Start of Block
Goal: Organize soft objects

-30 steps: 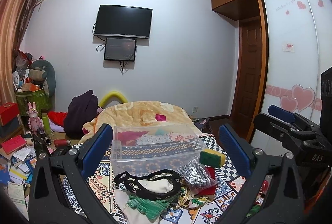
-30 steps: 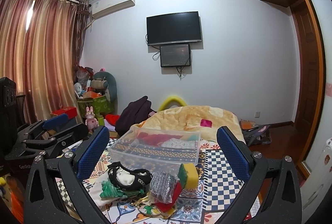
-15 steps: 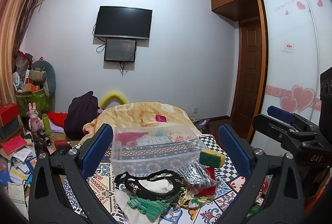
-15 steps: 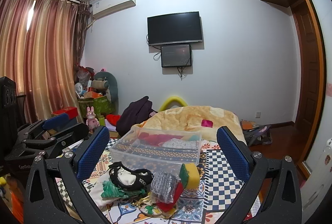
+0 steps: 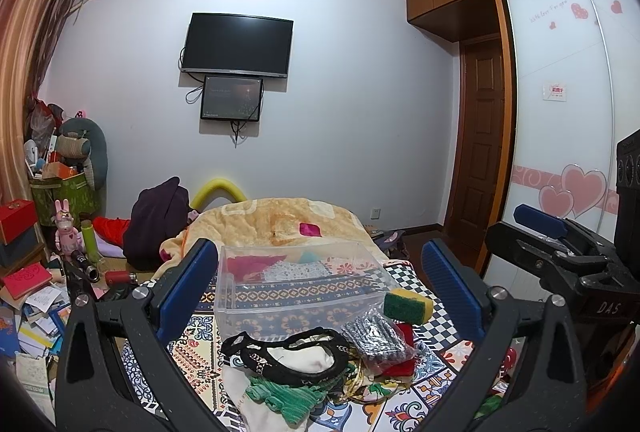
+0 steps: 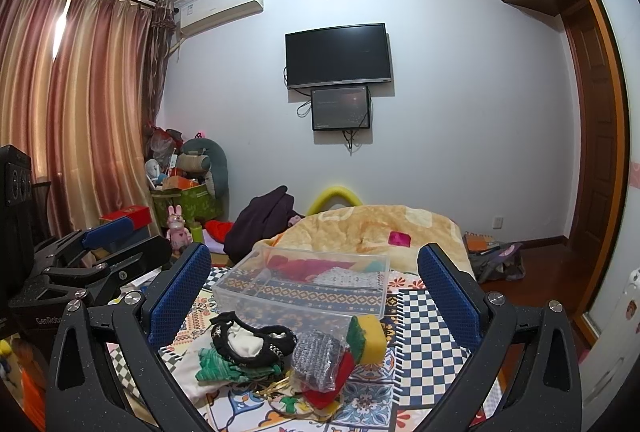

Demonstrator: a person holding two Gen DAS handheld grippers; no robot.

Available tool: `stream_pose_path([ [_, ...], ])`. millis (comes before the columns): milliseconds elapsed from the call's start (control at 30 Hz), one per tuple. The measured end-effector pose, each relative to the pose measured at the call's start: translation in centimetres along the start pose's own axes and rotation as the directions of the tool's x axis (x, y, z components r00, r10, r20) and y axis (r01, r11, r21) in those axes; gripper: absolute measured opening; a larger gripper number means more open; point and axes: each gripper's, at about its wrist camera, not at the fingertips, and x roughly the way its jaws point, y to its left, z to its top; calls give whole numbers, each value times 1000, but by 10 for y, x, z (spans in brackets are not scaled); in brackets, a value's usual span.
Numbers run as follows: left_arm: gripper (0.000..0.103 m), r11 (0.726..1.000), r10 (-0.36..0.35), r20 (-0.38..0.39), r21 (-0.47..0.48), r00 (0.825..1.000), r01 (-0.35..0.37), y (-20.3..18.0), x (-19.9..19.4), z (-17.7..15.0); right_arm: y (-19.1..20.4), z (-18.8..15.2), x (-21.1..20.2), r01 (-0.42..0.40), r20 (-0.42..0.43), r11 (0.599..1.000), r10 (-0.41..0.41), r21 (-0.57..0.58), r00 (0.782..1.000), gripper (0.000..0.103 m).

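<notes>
A clear plastic box [image 5: 296, 284] [image 6: 304, 288] sits on the patterned bed cover, with red and pale cloths at its back. In front lies a pile: a black-and-white garment [image 5: 292, 350] [image 6: 252, 342], a green knit piece [image 5: 284, 398] [image 6: 216, 368], a bagged grey scrubber [image 5: 376, 336] [image 6: 316, 356], a yellow-green sponge [image 5: 408, 306] [image 6: 370, 338] and a red cloth [image 6: 324, 394]. My left gripper [image 5: 320, 288] is open and empty, held above the pile. My right gripper [image 6: 316, 292] is open and empty, also above it. Each shows in the other's view, the right [image 5: 560, 252] and the left [image 6: 92, 264].
An orange blanket [image 5: 276, 220] and a dark garment [image 5: 158, 216] lie beyond the box. Boxes, toys and papers [image 5: 36, 272] crowd the floor at left. A wardrobe [image 5: 560, 112] and door stand at right. A bag [image 6: 496, 256] lies on the floor.
Both grippers have stayed open and almost still; the views have only drifted very slightly. Nothing on the bed has moved.
</notes>
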Motion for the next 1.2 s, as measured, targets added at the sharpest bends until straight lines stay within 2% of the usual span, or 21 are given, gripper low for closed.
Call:
stream_pose_path([
  [567,103,1000,4,-3,2,1000,-4,2,0,-1,-2,-2,2,5,-3,1000,-5,2,1000,103],
  [767,103,1000,8,-46,-8,999,-9,9,16,-10,-11,-10,15,21,-38,1000,-20,20,999,103],
  [1000,103,998,68,-111,20,992,-66,20,45,-33,-28,-29,37,51,-106,997,-45,55,993,103],
  [1200,83,998,63,-214,17,975,-61,30,74,-58,-36,-44,57,68,-176,995,-55,67,983,103],
])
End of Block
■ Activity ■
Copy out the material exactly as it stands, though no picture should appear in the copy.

■ Answer space ■
Goal: Organize soft objects

-30 steps: 
-30 steps: 
-15 steps: 
-15 steps: 
+0 steps: 
+0 steps: 

Demonstrator: a person holding two Gen DAS handheld grippers; no robot.

Available tool: `stream_pose_path([ [_, ...], ])`. millis (comes before the columns): milliseconds elapsed from the call's start (control at 30 Hz), one per tuple. The measured end-effector pose, each relative to the pose measured at the call's start: translation in centimetres along the start pose's own axes and rotation as the directions of the tool's x axis (x, y, z components r00, r10, r20) and y axis (r01, r11, r21) in those axes; gripper: absolute measured opening; a larger gripper number means more open; point and axes: each gripper's, at about its wrist camera, not at the fingertips, and x roughly the way its jaws point, y to its left, z to its top; calls give whole numbers, each value times 1000, but by 10 for y, x, z (spans in brackets are not scaled); in brackets, a value's usual span.
Numbers run as follows: left_arm: gripper (0.000..0.103 m), r11 (0.726..1.000), r10 (-0.36..0.35), r20 (-0.38..0.39), r21 (-0.47..0.48), r00 (0.825..1.000), r01 (-0.35..0.37), y (-20.3..18.0), x (-19.9..19.4), z (-17.7..15.0); right_arm: y (-19.1..20.4), z (-18.8..15.2), x (-21.1..20.2), r01 (-0.42..0.40), r20 (-0.42..0.43), r11 (0.599..1.000), r10 (-0.41..0.41), r21 (-0.57..0.58), r00 (0.782..1.000), gripper (0.000..0.103 m).

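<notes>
A clear plastic box [image 5: 296, 284] [image 6: 304, 288] sits on the patterned bed cover, with red and pale cloths at its back. In front lies a pile: a black-and-white garment [image 5: 292, 350] [image 6: 252, 342], a green knit piece [image 5: 284, 398] [image 6: 216, 368], a bagged grey scrubber [image 5: 376, 336] [image 6: 316, 356], a yellow-green sponge [image 5: 408, 306] [image 6: 370, 338] and a red cloth [image 6: 324, 394]. My left gripper [image 5: 320, 288] is open and empty, held above the pile. My right gripper [image 6: 316, 292] is open and empty, also above it. Each shows in the other's view, the right [image 5: 560, 252] and the left [image 6: 92, 264].
An orange blanket [image 5: 276, 220] and a dark garment [image 5: 158, 216] lie beyond the box. Boxes, toys and papers [image 5: 36, 272] crowd the floor at left. A wardrobe [image 5: 560, 112] and door stand at right. A bag [image 6: 496, 256] lies on the floor.
Both grippers have stayed open and almost still; the views have only drifted very slightly. Nothing on the bed has moved.
</notes>
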Motion for the next 1.2 s, as measured, targets added at the sharpest bends until straight lines stay within 2% of the usual span, or 21 are given, gripper low for closed.
Call:
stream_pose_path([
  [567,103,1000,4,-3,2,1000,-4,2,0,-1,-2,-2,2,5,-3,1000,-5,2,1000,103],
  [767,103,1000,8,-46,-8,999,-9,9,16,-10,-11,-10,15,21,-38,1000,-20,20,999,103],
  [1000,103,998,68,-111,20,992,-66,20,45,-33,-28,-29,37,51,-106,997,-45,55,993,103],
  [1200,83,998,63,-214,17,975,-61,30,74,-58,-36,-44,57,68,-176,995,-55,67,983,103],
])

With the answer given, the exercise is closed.